Um barulho chamou a atenção do rapaz. Era Keigo. Ele fazia caretas para um pequeno espelho escondido entre as mãos.
Como essa cena era nauseante, Ichigo resolveu voltar a olhar para as árvores.
- AHH! - gritou ele apontando o dedo trêmulo para a janela.
- O que foi, Kurosaki? - perguntou a professora.
- Essa garota aqui! Na janela!
- Não tem ninguém aí, Kurosaki... Entendo, isso se chama estresse de fim de semestre. Vá descansar na enfermaria.
Ichigo saiu da sala sob olhares curiosos e risadinhas.
- Interessante. Muito interessante - ouviu uma voz feminina dizer as suas costas - Não achei que simples humanos pudessem me ver.
- O que é você? - perguntou entre a curiosidade e o susto.
- Meu nome é Kuchiki Rukia. Sou uma shinigami.
E foi a partir daí que toda a confusão na minha vida começou...
Eu não me ofereci para ser o guia dela aqui na terra. Acontece que, quando eu me dei conta, ela já estava dormindo no meu armário.
Outro dia ela implicou com a máquina de lavar, dizendo que era um hollow disfarçado. Depois que eu expliquei que máquinas de lavar roupas fazem um barulho esquisito mesmo, Rukia decidiu contar quantas vezes as roupas giram dentro do cesto do eletrodoméstico. Ela ficaria o dia inteiro lá se eu não a expulsasse.

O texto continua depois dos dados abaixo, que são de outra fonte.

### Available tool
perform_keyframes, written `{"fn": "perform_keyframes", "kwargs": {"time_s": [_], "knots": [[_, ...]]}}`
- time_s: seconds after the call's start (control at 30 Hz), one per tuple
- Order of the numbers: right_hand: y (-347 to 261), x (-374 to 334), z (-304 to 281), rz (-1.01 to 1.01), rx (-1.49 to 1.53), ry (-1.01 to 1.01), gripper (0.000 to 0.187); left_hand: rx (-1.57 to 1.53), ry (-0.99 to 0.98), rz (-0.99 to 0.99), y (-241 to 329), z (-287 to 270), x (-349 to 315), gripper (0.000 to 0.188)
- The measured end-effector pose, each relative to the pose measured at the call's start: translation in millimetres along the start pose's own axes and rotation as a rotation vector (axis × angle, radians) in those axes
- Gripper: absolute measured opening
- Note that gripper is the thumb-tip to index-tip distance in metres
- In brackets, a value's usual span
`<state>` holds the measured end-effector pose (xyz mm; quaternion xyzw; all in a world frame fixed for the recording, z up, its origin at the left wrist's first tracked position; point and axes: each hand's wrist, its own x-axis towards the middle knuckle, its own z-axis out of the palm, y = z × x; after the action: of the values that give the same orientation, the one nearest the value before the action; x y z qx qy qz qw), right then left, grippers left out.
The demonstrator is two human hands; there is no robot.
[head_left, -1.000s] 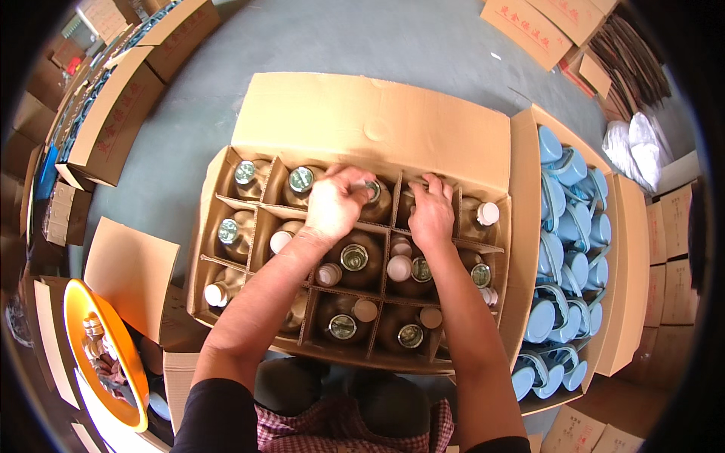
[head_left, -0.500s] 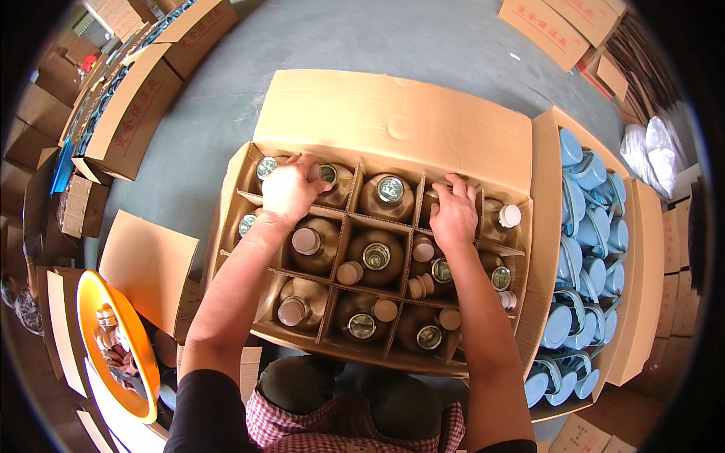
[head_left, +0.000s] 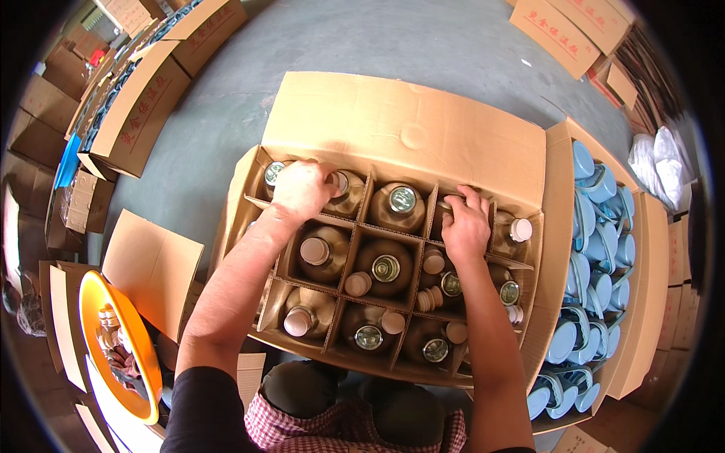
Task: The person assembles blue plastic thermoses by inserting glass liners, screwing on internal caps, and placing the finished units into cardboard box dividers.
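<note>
Red printed characters run in a single row along the side of the long carton (head_left: 162, 98) at the upper left, slanting upward with its edge. The adjoining carton (head_left: 215, 38) behind it bears a similar row of red print. At the upper right, the stacked carton (head_left: 559, 34) shows another row of large red characters on its side. Small dark print stands on the carton flap (head_left: 578, 442) at the lower right edge, too small to read.

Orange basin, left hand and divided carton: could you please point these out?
Orange basin (head_left: 146, 355), head view: right wall.
Left hand (head_left: 300, 190), head view: back of the hand.
Divided carton (head_left: 362, 113), head view: open far flap.
</note>
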<state>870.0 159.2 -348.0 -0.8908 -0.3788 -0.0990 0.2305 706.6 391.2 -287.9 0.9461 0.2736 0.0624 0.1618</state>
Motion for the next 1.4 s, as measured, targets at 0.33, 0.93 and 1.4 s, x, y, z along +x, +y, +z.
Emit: {"fn": "perform_keyframes", "kwargs": {"time_s": [0.33, 0.93, 1.4], "knots": [[3.2, -0.9, 0.0, -0.048, 0.041, 0.058, 0.026, 0.329, -0.218, 0.097, 28.1, -3.9, 37.8, 0.019], [3.8, -1.5, 0.1, -0.038, 0.077, 0.147, 0.019, -0.564, 0.143, -0.419, -31.4, -32.5, -10.9, 0.035], [7.4, 1.2, 8.0, -0.152, 0.079, 0.195, 0.020, 0.623, 0.364, 0.111, -113.7, 48.2, 22.1, 0.011]]}}
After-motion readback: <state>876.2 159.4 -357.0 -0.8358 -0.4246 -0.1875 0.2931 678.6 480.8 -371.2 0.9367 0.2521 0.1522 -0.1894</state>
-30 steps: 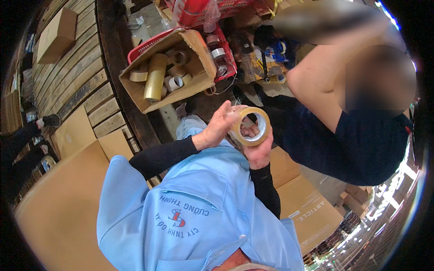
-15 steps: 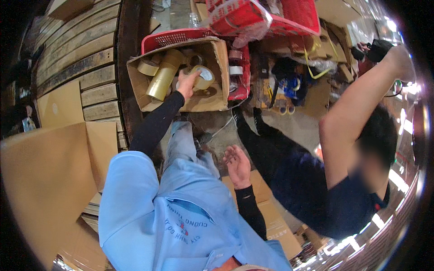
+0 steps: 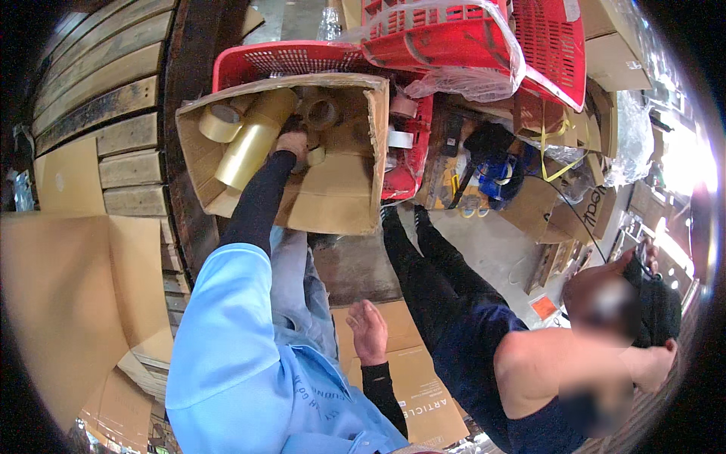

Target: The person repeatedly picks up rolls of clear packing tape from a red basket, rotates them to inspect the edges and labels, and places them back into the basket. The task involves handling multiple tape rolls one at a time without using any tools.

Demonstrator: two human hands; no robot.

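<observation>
One bare left hand (image 3: 293,141), its grip impossible to tell, reached beside a glossy golden tape cylinder (image 3: 254,147) inside a brown cardboard box (image 3: 325,209) at eleven o'clock; the right hand (image 3: 370,333) hung unclenched at six.

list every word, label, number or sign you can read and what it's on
Wording isn't copied out here, only where it stands:
Light blue shirt: dark print, partly lost in folds.
Cardboard box beyond the right hand: pale printed letters on its tan side.
Brown carton at right: black handwriting.
Tape rolls: any print is too small to read.
</observation>
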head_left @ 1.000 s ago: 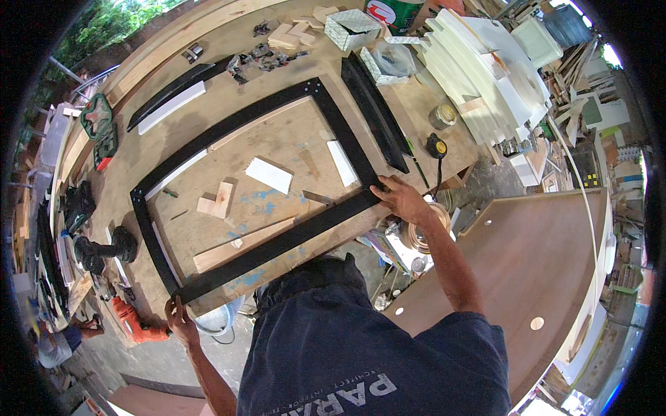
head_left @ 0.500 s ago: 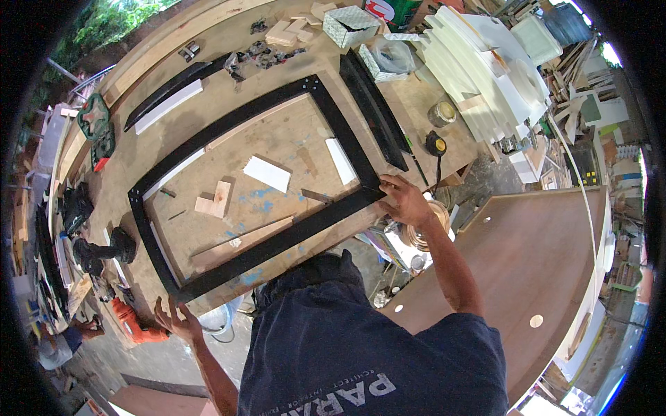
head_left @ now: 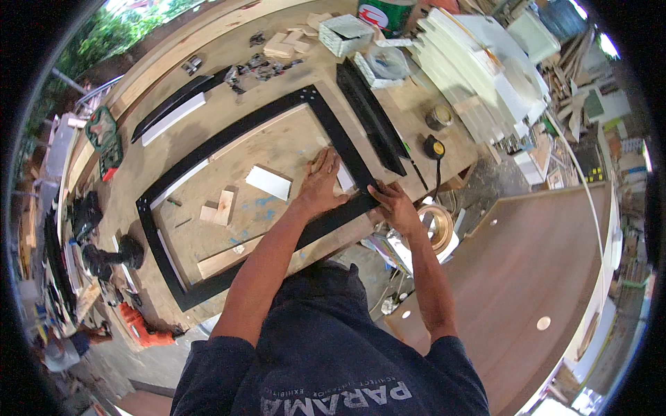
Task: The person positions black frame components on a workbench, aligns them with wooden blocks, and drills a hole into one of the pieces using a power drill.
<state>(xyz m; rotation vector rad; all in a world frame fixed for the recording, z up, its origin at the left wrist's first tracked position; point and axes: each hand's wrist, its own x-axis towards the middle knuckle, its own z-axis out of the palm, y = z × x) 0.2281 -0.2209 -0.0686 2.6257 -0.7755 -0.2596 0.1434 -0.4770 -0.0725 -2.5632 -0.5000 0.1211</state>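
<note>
A black rectangular frame (head_left: 331, 220) lies flat on the wooden worktable, with pale strips along parts of its inner edges. My left hand (head_left: 320, 182) reaches inside the frame near its right bar, fingers stretched out over a short white strip (head_left: 345, 179), which it partly hides. At the frame's near right corner, my right hand (head_left: 394, 206) grips the black bar, thumb on top. Within the frame opening lie a white block (head_left: 268, 182), a small wood offcut piece (head_left: 225, 206) and a long wood strip (head_left: 222, 262).
Black lengths (head_left: 371, 114) rest beyond the frame's right side, by a tape measure (head_left: 434, 146) and a tin (head_left: 438, 117). At left are an orange power drill (head_left: 142, 326) and a green tool case (head_left: 104, 135). A large brown panel (head_left: 520, 256) stands at right.
My left hand has left the frame's near left corner and moved right, into the opening beside the right bar. My right hand stays at the near right corner. The view has shifted slightly.
</note>
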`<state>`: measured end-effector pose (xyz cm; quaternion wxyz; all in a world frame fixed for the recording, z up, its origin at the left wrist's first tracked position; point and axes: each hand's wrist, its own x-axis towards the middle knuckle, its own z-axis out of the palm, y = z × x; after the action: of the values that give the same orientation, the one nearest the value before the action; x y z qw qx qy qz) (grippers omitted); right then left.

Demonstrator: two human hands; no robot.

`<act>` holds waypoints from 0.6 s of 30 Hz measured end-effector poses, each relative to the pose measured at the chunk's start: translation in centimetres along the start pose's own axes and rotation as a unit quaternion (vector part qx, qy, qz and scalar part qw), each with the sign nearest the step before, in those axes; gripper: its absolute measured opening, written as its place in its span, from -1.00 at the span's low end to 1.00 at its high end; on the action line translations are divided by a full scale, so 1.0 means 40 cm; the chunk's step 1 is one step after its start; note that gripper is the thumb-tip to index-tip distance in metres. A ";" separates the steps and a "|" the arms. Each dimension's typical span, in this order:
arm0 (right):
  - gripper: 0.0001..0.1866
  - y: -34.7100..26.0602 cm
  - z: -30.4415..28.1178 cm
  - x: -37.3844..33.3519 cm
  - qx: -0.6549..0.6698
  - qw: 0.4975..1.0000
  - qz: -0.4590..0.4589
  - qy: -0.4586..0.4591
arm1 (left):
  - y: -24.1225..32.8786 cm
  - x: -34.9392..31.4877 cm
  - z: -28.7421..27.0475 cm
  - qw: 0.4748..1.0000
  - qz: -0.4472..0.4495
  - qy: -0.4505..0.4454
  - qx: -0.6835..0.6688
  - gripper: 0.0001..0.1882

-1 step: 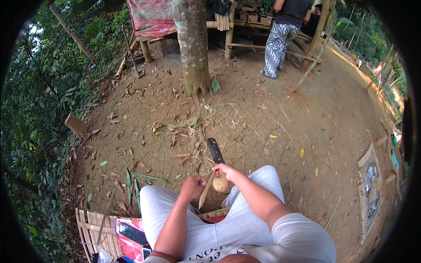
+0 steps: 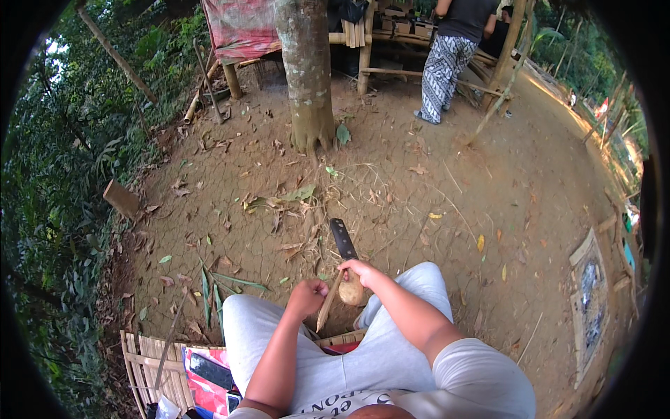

- Ichigo, como você sabe que o gato tem 7 vidas? Eu nunca ouvi falar de uma criatura que vivesse tanto.
- Isso não é verdade. É só uma história que os pais contam para os filhos.
- De onde eu vim não é comum mentirmos uns para os outros.
- Aqui também não. As vezes as pessoas contam mentiras para não magoar outras pessoas...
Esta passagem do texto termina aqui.